犬のマカロンの救出
気づけば、目の前に先ほど脳内で見たワンちゃんがいた。そうマカロンだ。
「マカロン。救出に来たぞ!」
言って、俺は絶賛落下中のマカロンを空中でしっかりとキャッチした。
「さあ、これでもう安心だ。後はご婦人にマカロンを届けるだけ……ってここは空中だった!」
俺は投げ落とされたマカロンを救出すべく、俺自身も竜神大吊橋の下の空中にワープしたのだった。しかもワープ直前の大仏補助精霊の言葉からすると一日に一回しかテレポーテーションは出来ないとのこと。それが意味することはつまり……。
「俺って、もしかして大ピンチじゃねー!!??」
その時、大仏補助精霊の言葉が脳内に響いた。
『レベル三になった今なら他の特技も使えるようになったはず。例えば水戸の納豆も具現化出来るようになったはず』
「納豆をこの状況でどう使えと!」
俺は急下降しながら大仏補助精霊に向かって怒鳴った。
『僕には思いつかないけれど、そこはヒーローの君が何とか考えてくれ。なんたって君は茨城県のヒーローなんだから』
「そんな無責任な……」
『ヒーローの君なら具現化できる納豆もただの納豆じゃないはず。何とかこのピンチを切り抜けてくれ。君の助けを今か今かと待っている茨城県民の為にも』
くそうっ。どうすれば。俺が召喚出来る納豆がただの納豆ではないということらしいが、それでも納豆をこの場面でどう利用すれば。
!!☆☆!!!!!☆☆!!
「閃いた!!」
俺脳内にある映画の一場面が浮かんだのだ。それはアメリカのハリウッド映画のスパイダー〇ンだった。

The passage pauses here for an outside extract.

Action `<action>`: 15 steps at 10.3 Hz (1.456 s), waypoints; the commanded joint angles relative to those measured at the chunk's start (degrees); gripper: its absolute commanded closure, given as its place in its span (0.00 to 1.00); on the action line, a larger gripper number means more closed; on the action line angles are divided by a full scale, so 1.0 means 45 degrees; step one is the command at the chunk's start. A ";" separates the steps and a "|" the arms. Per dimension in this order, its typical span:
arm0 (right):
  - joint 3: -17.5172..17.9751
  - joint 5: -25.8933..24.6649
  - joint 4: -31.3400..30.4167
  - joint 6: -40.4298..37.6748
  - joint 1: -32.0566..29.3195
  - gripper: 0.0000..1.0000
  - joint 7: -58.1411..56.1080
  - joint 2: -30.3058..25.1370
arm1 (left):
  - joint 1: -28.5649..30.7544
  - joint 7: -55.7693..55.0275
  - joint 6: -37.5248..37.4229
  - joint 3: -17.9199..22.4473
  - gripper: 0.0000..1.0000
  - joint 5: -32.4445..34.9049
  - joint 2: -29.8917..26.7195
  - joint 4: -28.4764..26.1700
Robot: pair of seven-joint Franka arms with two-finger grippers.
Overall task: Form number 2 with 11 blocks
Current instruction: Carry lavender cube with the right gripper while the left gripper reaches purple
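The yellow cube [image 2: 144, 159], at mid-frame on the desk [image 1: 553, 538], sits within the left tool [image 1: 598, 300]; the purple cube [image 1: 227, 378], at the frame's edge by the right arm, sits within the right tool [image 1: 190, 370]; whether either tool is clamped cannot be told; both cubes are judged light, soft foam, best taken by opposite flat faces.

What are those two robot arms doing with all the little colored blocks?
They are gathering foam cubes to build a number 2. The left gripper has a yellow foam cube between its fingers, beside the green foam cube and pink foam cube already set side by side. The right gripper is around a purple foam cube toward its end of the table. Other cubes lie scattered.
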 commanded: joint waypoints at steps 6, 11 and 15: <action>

蜘蛛の糸を利用して相手と戦うヒーローの姿が目に浮かんだのだ。もしかしてそれを納豆のあのネバネバの白い糸で再現出来ないだろうか。大仏補助精霊曰く、俺が具現化できる納豆はただの納豆ではなくヒーロー仕様らしい。ということは……。俺は可能性に賭けてみた。
一か八か! 鬼が出るか蛇が出るか!
「水戸の納豆召喚!!」
俺は脳内で力強い納豆のネバネバをイメージし、それを指先にその脳内のイメージを伝えた。
すると指先に納豆豆が一粒出現し、そこから白いネバネバ糸がまるで蜘蛛の糸が放射状に広がるように出現した。
いける!!
確信した俺はその糸をまずは水の上にこれまた放射状に張り巡らせ、トランポリンとかサーカスで綱渡りや、空中ブランコから落ちた時用のクッションみたいなイメージでもし落ちた時の為にそれを地面から5、6メートル付近に辺りの木々などと結んで、何層にもして敷いた。そして間髪入れず、俺はネバネバ白い糸を今度は竜神大吊橋の鉄筋下部分に直線で伸ばすと、鉄筋の下部分に糸を結んだ。後はどのぐらいの強度があるかだ。
幸いなことに、納豆ネバネバ糸は、ヒーロー仕様が功を奏したようで、切れることはなく、俺とマカロンは空中で振り子のように大きく揺られた後、揺れは収まった。
それと同時に竜神大吊橋の上からは大きな歓声と拍手が響き渡ってきた。
どうやら強盗犯は確保されたらしく、観客が橋付近に集まって来ていたのだ。
「凄いじゃないか!」
「格好良い!」
「あなたは茨城県のヒーローね」
「また次も期待しているぞ!」
そんな声が上から聞こえて来て俺はとても嬉しかった。
そして俺のレベルが三から四を一つ飛ばして一気に五まで上がった。